How to break the silence and reconnect with her

This message reaches you at the right moment…when you know that you need to practice the right words to connect with your wife at a deeper level. It can teach you how to solve uncomfortable silent moments, keep a conversation going, and apply the right words and phrases to connect emotionally with her. We have divided here the skills by the milestones they help you achieve.

MILESTONE: Be able to TRULY communicate your thoughts and needs.

1- BREAKING YOUR SILENCE

If you find yourself being silent, and not wanting to start speaking to her yet

DO little things to reach out

DO little things to reach out:

  • Prepare for her a cup of tea;
  • Hand over some piece of chocolate;
  • Get a chair near her and read besides her
  • Touch her hand.

When you feel near to express yourself, ask for a conversation:

-Do you have a bit of time to talk?

-Care for a bit of conversation?

Say: “I’m teaching myself to share more of me. I know why I keep silent, and believe I can change that a bit. I invite you to call my attention when I’m gone into silence.”

Ask: Do you want to share with me what concerns you now?

THEN: Let her take the initiative. Don’t show anger, fear, indignation or other negative emotion. You are here only listening to her.

Instead, first LISTEN TO HER:

1.- Do reflective listening: Repeat her words, in this way:

It seems like you are upset when you don’t get an answer from me

What I hear you saying is that you feel lonely with me

It seems as if I’m invisible in this house

It feels as though I go back and forth, it is not enough for you to feel sharing a life with me

You are wondering if living by yourself would not be better than this time here together

I hear you saying that because I’m silent, you fear that I’m angry with you

Perhaps I can understand what you say as if my silence is a wall between the two

You need answers to make daily decisions, and feel that my silence leaves you abandoned.

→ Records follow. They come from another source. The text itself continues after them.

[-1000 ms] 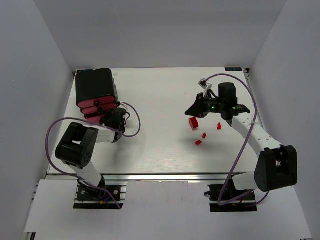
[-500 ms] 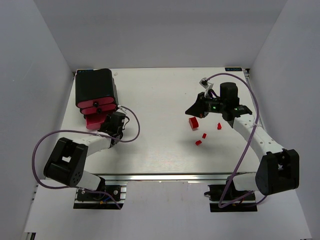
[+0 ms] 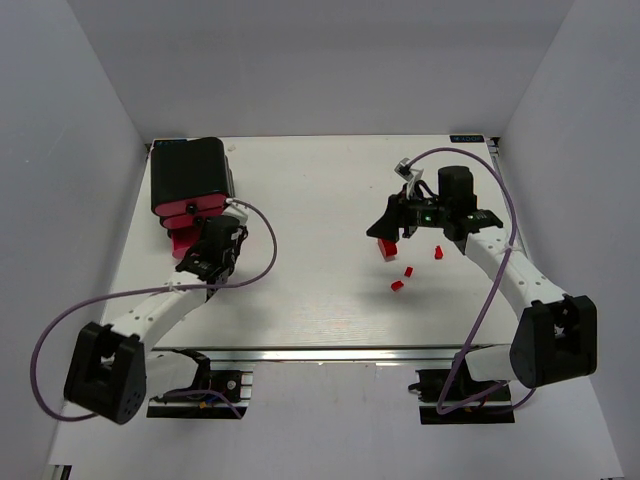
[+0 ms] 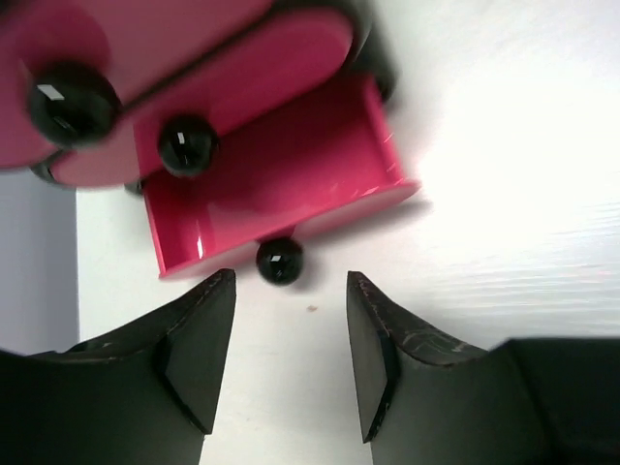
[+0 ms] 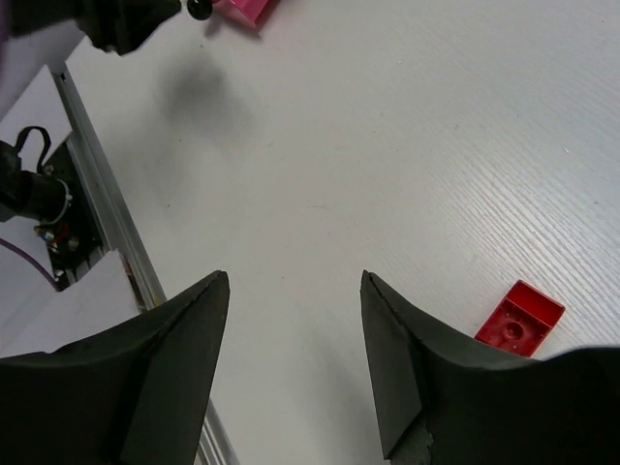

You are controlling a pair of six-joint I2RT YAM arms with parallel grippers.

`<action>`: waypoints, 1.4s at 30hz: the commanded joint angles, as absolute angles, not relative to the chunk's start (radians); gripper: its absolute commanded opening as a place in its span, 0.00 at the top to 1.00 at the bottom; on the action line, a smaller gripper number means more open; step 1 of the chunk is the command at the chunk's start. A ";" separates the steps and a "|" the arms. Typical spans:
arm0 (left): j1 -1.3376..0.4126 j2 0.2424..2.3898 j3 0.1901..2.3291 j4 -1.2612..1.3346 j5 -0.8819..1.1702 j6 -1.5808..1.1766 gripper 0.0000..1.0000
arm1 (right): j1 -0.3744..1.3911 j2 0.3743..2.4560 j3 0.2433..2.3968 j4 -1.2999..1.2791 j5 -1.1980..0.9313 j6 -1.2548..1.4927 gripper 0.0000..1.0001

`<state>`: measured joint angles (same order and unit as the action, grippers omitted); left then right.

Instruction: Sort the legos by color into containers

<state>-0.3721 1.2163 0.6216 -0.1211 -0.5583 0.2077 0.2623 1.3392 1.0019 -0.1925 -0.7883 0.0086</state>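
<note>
Left tool [image 4: 291, 315]: fingers apart, nothing clamped. The black knob [image 4: 279, 262] of the pulled-out bottom magenta plastic drawer [image 4: 291, 184] sits just ahead of the gap. Glossy black housing [image 3: 190, 172] is at the far-left corner of the white desk [image 3: 300, 220]. Right tool [image 5: 294, 291]: apart, empty. Small red plastic bricks [image 3: 397, 285] lie on the desk near it.

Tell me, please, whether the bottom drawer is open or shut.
Open: the bottom drawer juts out past the middle drawer, its inside exposed.
</note>
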 commanded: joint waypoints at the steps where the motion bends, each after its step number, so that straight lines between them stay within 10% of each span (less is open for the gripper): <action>1: -0.387 1.091 0.673 -0.178 -0.387 0.167 0.40 | 0.267 1.344 1.052 -0.219 -0.762 -0.063 0.37; 4: -0.397 1.002 0.701 -0.207 -0.226 0.123 0.40 | 0.267 1.336 1.052 -0.218 -0.677 -0.067 0.48; 7: -0.417 1.006 0.779 -0.221 -0.036 0.013 0.41 | 0.264 1.333 1.058 -0.203 -0.513 -0.058 1.00; 10: -0.443 1.132 0.897 -0.210 0.132 -0.148 0.58 | 0.258 1.344 1.068 -0.199 -0.367 -0.048 1.00; 11: -0.478 1.173 0.931 -0.204 0.152 -0.188 0.67 | 0.258 1.347 1.068 -0.198 -0.320 -0.045 0.99; 14: -0.578 1.357 1.078 -0.192 0.186 -0.323 0.71 | 0.244 1.358 1.078 -0.204 -0.266 -0.028 0.48; 17: -0.667 1.553 1.258 -0.260 0.146 -0.468 0.60 | 0.223 1.364 1.081 -0.204 -0.247 -0.034 0.11; 24: -0.752 1.750 1.448 -0.351 0.037 -0.640 0.24 | 0.219 1.512 1.167 -0.356 -0.301 -0.161 0.11; 34: -0.761 1.407 1.166 -0.340 -0.149 -0.612 0.21 | 0.285 1.673 1.223 -0.457 -0.278 -0.206 0.35; 42: -0.752 0.869 0.894 -0.454 -0.366 -0.517 0.18 | 0.348 1.758 1.230 -0.469 -0.206 -0.206 0.32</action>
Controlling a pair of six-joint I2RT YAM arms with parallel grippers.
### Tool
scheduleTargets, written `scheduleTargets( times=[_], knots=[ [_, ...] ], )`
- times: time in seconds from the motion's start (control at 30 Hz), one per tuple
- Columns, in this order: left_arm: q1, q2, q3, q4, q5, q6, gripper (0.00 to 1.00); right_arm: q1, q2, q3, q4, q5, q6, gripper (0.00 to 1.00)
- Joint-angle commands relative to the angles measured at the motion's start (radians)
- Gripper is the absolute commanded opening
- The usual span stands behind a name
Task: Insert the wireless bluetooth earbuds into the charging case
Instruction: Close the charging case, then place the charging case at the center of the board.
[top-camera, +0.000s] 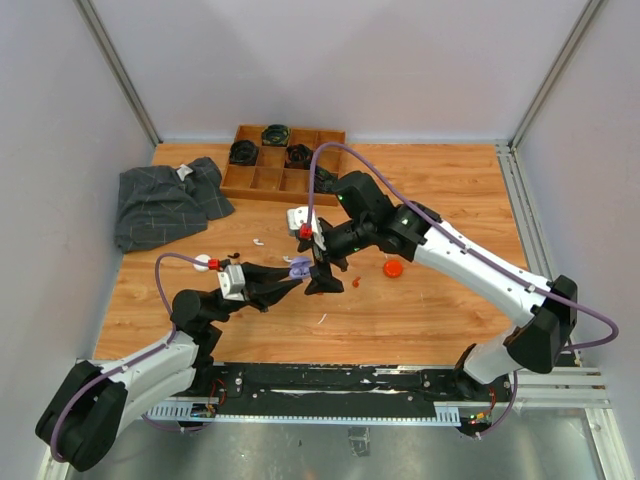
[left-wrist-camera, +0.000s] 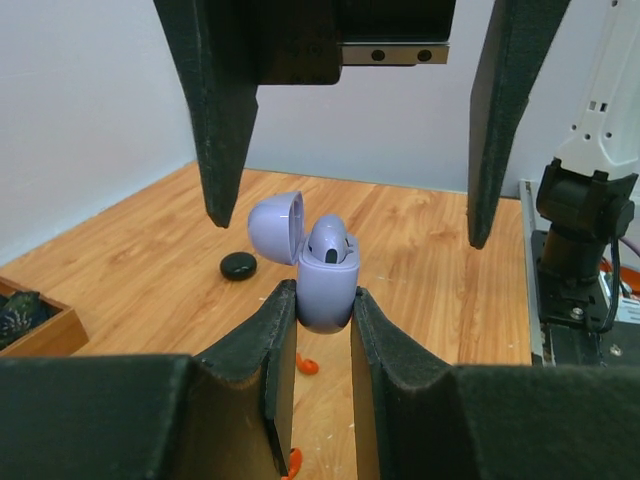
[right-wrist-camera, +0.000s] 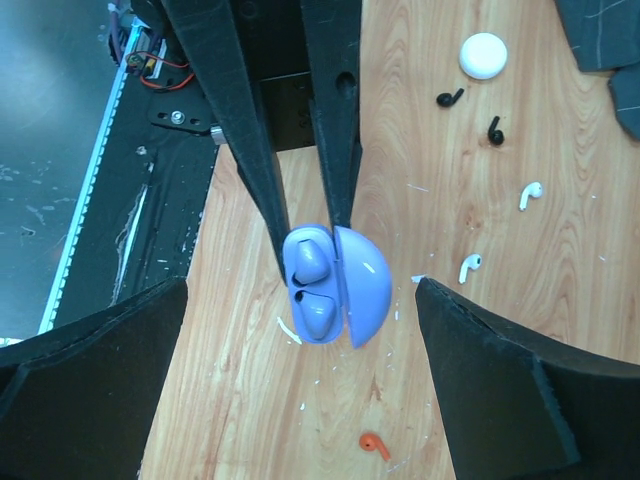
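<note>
Left gripper (left-wrist-camera: 322, 300) clamps the lilac rounded plastic charging case (right-wrist-camera: 350, 285) above the wooden table (right-wrist-camera: 480, 380), lid open; two lilac earbuds (right-wrist-camera: 308, 262) sit inside; right gripper (left-wrist-camera: 348, 232) hovers over it, jaws wide apart, empty. Judged remaining: lid closure; white earbuds (right-wrist-camera: 528, 195), black earbuds (right-wrist-camera: 450, 98) and one orange-red earbud (right-wrist-camera: 374, 443) lie loose nearby.

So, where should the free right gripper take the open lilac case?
Probably the upper body of the lilac case, from above, across the two bare sides: the left gripper clamps its lower part, and the lid stands open on one clamped side.
</note>
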Motion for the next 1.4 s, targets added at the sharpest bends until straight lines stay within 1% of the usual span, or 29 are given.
scheduleTargets(
  times=[0.0, 0.1, 0.2, 0.37, 0.47, 0.6, 0.7, 0.8, 0.9, 1.13, 1.27, 1.37],
  knots=[
    [0.006, -0.01, 0.028, 0.028, -0.063, -0.027, 0.0, -0.011, 0.015, 0.05, -0.064, -0.054, -0.022, 0.99],
    [0.007, -0.015, 0.038, -0.025, -0.12, -0.028, 0.0, -0.012, 0.015, 0.054, -0.087, -0.063, -0.028, 1.0],
    [0.007, -0.018, 0.045, -0.068, -0.17, -0.029, 0.0, -0.012, 0.009, 0.05, -0.1, -0.072, -0.031, 0.99],
    [0.007, -0.011, 0.067, -0.168, -0.229, -0.025, 0.0, -0.012, -0.009, 0.045, -0.106, -0.078, -0.034, 0.97],
    [0.007, -0.01, 0.067, -0.183, -0.245, -0.031, 0.0, -0.012, -0.021, 0.034, -0.106, -0.047, -0.045, 0.97],
    [0.007, -0.013, 0.067, -0.194, -0.218, -0.021, 0.0, -0.023, -0.041, 0.01, -0.099, 0.07, -0.058, 0.93],
    [0.007, -0.016, 0.074, -0.21, -0.171, -0.005, 0.0, -0.046, -0.065, -0.026, -0.04, 0.155, -0.041, 0.92],
    [0.007, -0.016, 0.083, -0.213, -0.107, 0.003, 0.0, -0.059, -0.077, -0.062, 0.006, 0.169, -0.041, 0.91],
    [0.007, -0.014, 0.095, -0.217, -0.06, 0.004, 0.0, -0.063, -0.062, -0.077, 0.03, 0.139, -0.034, 0.86],
    [0.007, -0.006, 0.119, -0.215, -0.026, -0.013, 0.0, -0.063, -0.009, -0.078, 0.045, 0.061, -0.021, 0.71],
    [0.007, -0.005, 0.123, -0.198, -0.019, -0.03, 0.0, -0.064, 0.008, -0.081, 0.052, 0.024, -0.015, 0.67],
    [0.007, -0.001, 0.129, -0.191, -0.009, -0.039, 0.0, -0.064, 0.02, -0.079, 0.053, 0.007, -0.011, 0.58]
  ],
)
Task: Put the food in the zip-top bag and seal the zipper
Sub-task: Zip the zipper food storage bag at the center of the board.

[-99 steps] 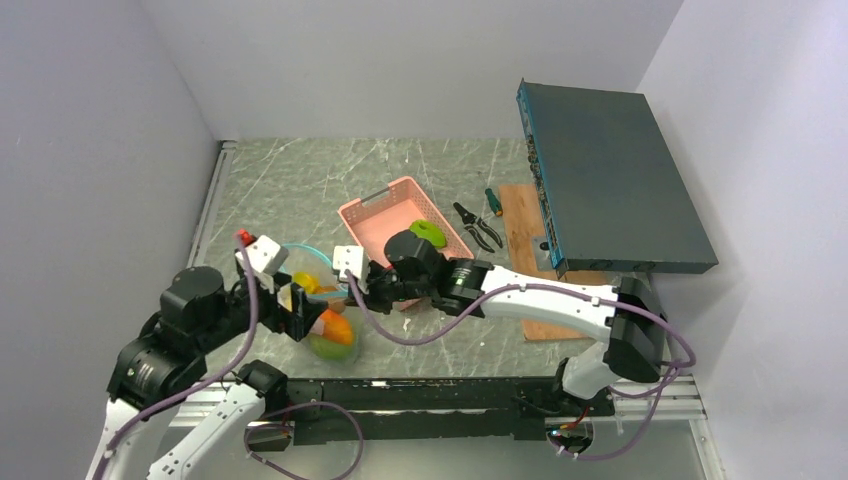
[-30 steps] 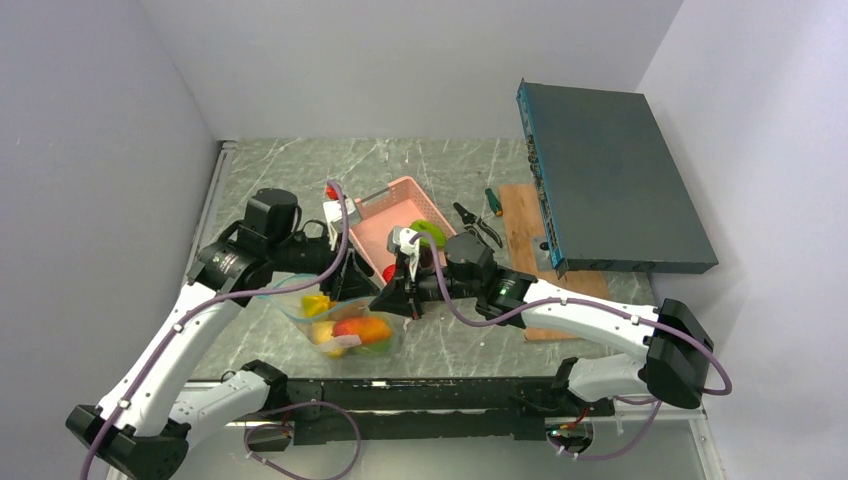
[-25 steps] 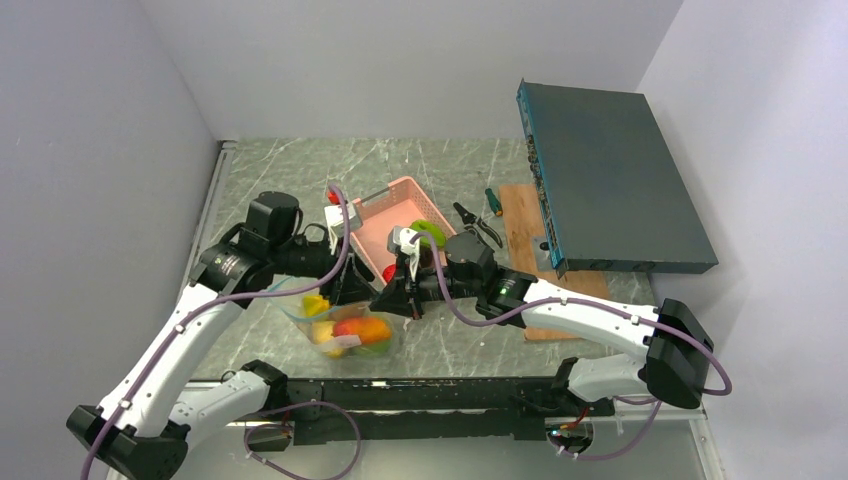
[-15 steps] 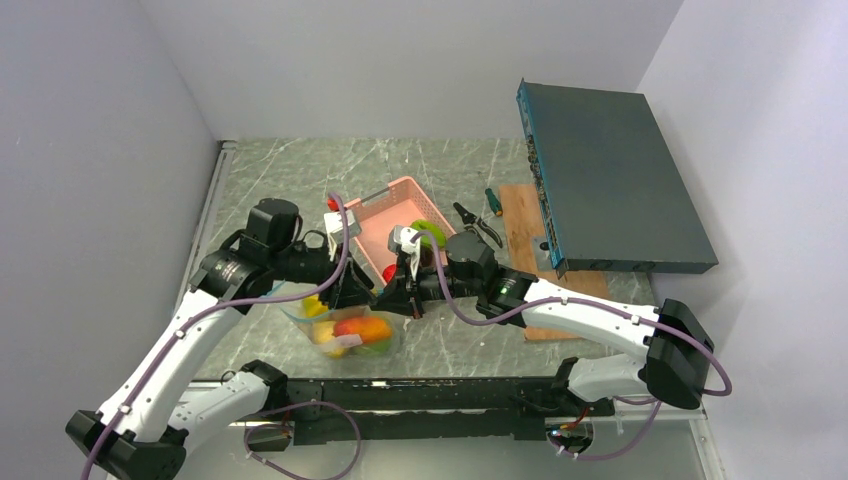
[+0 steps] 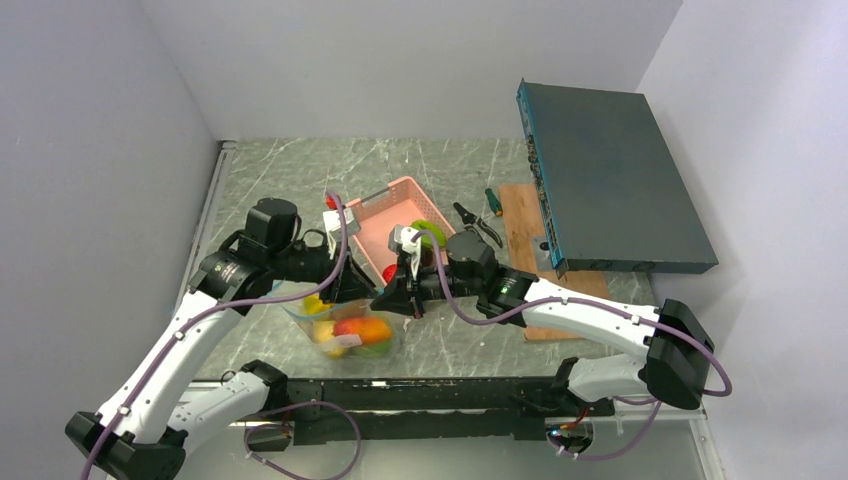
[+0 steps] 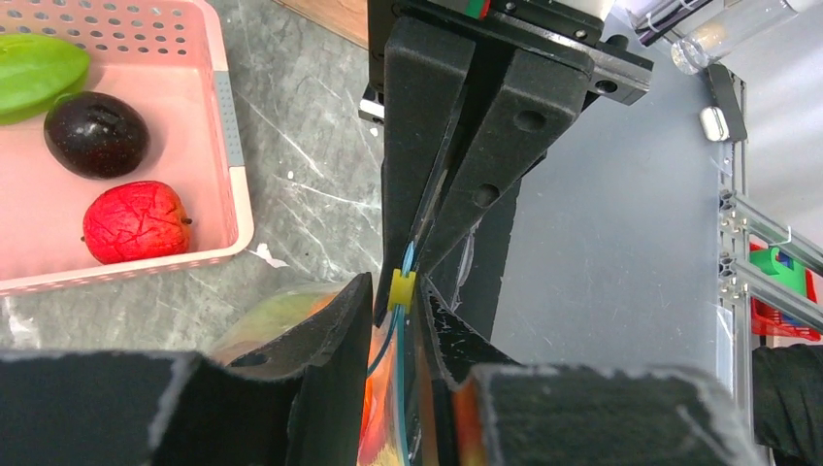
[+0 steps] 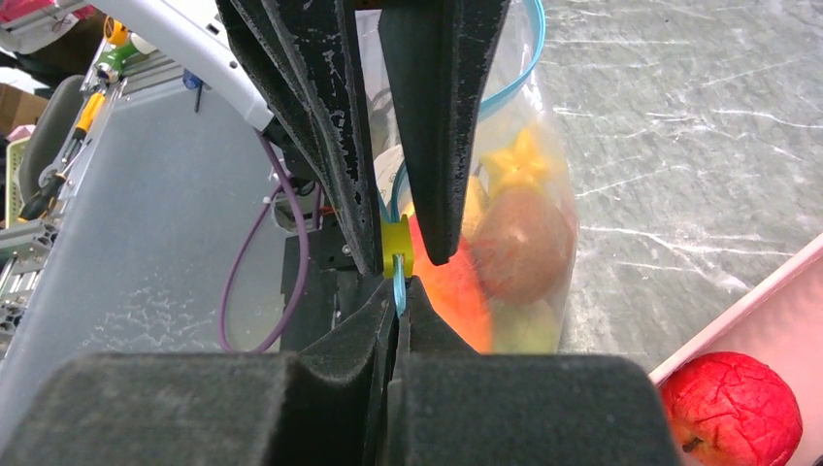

After confirming that both are on the same page, and you understand, and accept the impact of silence on her life, then you move to ask:

What can we decide now together as a couple?

(only one decision is enough; don’t tackle heavy issues; get a shared decision, divide who will do what, and write this agreement on paper.)

2.- LEARN HOW TO EXPRESS ANGER AND FRUSTRATION:

Expressing anger

When you________  I feel____________ because_______.

When you share negative comments of me with your friends, I feel angry and rejected, because I have no other people friends than them.

Expressing frustration:

When you________  I feel____________ because_______.

When you make decisions as if I don’t exist, I feel frustrated because then I don’t know who I am for you.

3.- LEARN TO EXPRESS INTEREST/DESIRE

Learn how to say the things your woman loves

When you________  I feel____________ because_______.

When you push me to do things together, I feel connected and supported, because it feels good to do things with you.

When you________  I feel____________ because_______.

When you are patient with me and wait up until I can talk to you, I feel very grateful because you don’t leave me alone.

Learn to say these 10 expressions in your own words

I hear you

Tell me more

Can you explain again?

I lost the last idea, please say it again

No wonder I’m confused…you have such clarity in your ideas, and I’m just opening my mind.

This is my best for now; tomorrow I will listen better

If I forget again, please be patient…

3.- WAYS IN WHICH THE WIFE CAN HELP:

After they have an agreement about silence as a wall that needs to go down, and he reaffirms his willingness to learn to share with her:

3 THINGS SHE CAN SAY TO BRING HIM BACK:

  • I will ask you now: “Care to share with me what worries you? Or is it that somehow you are upset with me? Either way, we can talk!”
  • You have used already your ten minutes of silence of today…
  • If I don’t hear from you, I will make the decision to go out, and live my life now. So, you have two choices to answer: are you upset with me, or are you worried by something?

IN BRIEF:

Don’t drop the ball!

You are in this relationship to connect.

Take upon yourself the task of keeping conversations moving.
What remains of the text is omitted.